**Problem details**
I'd like every line from the material below that has "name" in it.

**Input data**

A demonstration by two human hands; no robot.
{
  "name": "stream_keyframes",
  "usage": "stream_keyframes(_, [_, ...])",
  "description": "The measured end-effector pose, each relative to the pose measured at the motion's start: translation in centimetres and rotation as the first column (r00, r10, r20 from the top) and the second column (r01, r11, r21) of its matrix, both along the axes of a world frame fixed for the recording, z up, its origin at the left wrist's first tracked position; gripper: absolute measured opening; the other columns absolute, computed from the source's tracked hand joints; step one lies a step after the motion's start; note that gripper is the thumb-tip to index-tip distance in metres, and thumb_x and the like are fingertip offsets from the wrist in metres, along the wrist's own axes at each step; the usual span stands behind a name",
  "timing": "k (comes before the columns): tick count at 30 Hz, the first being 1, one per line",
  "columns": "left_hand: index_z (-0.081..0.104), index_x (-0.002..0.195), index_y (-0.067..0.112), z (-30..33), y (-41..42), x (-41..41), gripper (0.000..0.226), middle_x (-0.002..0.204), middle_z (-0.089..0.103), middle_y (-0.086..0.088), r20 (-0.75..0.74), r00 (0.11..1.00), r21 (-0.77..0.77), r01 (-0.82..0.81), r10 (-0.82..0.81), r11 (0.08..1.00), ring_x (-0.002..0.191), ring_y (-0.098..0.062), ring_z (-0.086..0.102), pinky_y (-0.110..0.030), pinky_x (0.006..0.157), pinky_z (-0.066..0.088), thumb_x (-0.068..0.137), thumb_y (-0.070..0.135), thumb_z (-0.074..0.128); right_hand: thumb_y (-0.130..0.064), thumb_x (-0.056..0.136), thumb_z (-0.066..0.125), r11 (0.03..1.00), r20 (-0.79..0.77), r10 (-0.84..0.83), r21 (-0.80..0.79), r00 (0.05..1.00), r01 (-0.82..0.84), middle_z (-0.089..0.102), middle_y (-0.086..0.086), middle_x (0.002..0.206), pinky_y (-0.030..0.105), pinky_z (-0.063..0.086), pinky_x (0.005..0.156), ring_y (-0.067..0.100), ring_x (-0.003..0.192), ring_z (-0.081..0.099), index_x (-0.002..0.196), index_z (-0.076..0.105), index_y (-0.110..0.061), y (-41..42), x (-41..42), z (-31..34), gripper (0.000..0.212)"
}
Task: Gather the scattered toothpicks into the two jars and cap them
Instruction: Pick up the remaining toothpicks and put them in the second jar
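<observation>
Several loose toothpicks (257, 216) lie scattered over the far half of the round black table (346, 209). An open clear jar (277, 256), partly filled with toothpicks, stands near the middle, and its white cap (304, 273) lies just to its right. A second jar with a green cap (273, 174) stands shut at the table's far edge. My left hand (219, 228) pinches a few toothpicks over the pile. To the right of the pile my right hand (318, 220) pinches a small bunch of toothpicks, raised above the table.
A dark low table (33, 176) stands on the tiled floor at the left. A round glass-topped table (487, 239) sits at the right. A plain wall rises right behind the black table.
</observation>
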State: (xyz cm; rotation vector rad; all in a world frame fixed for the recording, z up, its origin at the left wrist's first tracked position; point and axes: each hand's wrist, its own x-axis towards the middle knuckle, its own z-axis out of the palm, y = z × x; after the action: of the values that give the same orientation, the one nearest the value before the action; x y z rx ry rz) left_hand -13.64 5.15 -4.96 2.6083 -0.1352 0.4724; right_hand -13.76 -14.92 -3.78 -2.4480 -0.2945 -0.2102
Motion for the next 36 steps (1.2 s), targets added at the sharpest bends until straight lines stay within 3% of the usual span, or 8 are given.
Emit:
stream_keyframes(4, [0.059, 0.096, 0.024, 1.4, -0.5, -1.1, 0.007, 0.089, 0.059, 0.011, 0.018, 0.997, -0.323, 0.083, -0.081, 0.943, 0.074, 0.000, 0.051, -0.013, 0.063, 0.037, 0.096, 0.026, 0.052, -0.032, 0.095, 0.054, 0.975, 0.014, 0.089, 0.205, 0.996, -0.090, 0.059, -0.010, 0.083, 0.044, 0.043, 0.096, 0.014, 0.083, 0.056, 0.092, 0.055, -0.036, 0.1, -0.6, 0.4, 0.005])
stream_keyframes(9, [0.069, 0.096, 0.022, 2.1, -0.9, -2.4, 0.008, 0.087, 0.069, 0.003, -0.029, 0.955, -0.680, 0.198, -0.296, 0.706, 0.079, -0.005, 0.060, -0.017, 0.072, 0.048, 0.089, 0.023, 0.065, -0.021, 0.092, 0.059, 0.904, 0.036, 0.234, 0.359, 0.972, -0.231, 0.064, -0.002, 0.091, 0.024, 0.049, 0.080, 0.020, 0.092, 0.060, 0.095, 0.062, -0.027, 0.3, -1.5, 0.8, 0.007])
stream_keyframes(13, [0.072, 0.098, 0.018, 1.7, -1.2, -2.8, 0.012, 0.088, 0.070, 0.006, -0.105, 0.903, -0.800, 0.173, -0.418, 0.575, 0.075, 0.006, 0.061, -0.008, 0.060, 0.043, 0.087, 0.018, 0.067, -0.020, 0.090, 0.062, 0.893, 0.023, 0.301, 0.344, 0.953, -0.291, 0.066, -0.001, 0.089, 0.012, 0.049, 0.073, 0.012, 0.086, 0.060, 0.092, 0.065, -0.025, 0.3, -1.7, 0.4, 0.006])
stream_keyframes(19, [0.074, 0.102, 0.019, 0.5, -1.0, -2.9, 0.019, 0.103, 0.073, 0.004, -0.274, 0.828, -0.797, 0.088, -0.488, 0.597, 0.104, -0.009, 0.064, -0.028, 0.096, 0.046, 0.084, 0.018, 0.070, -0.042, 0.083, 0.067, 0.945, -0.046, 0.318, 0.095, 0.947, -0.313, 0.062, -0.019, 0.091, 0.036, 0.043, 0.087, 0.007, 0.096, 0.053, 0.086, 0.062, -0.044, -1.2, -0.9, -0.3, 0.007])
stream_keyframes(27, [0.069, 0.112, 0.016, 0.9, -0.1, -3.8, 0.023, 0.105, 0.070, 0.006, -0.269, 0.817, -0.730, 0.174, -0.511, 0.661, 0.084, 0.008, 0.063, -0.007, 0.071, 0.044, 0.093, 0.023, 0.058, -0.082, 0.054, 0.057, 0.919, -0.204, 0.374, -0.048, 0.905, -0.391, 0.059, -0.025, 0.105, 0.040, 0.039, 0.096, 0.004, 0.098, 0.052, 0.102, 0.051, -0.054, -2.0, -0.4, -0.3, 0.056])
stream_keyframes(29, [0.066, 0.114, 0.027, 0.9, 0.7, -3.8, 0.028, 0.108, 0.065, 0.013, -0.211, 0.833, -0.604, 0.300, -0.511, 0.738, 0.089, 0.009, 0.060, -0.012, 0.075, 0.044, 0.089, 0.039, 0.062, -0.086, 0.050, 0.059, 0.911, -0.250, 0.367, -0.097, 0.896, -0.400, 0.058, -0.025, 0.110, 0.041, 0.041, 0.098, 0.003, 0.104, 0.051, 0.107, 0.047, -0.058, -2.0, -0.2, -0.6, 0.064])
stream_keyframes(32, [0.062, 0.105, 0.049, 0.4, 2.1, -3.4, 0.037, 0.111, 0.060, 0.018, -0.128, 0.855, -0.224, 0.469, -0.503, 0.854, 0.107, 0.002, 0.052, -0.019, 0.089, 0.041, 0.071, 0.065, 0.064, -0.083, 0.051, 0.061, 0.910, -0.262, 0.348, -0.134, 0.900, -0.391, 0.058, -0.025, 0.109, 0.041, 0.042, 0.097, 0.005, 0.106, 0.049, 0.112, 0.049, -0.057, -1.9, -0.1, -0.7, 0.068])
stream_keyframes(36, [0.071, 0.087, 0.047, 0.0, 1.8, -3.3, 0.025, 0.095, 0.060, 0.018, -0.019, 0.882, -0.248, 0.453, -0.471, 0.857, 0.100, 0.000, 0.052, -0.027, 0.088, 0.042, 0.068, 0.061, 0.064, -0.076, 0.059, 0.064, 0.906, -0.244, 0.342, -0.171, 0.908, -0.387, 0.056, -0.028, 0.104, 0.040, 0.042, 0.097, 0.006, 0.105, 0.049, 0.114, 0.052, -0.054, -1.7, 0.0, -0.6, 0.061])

**Exercise response**
  "name": "stream_keyframes",
  "description": "The measured end-effector pose, each relative to the pose measured at the motion's start: translation in centimetres and rotation as the first column (r00, r10, r20 from the top) and the second column (r01, r11, r21) of its matrix, both along the axes of a world frame fixed for the recording, z up, its origin at the left wrist's first tracked position; gripper: absolute measured opening; the other columns absolute, computed from the source's tracked hand joints; step one lies a step after the motion's start; note that gripper is the thumb-tip to index-tip distance in metres, and thumb_x and the like are fingertip offsets from the wrist in metres, along the wrist's own axes at each step; the usual span stands behind a name",

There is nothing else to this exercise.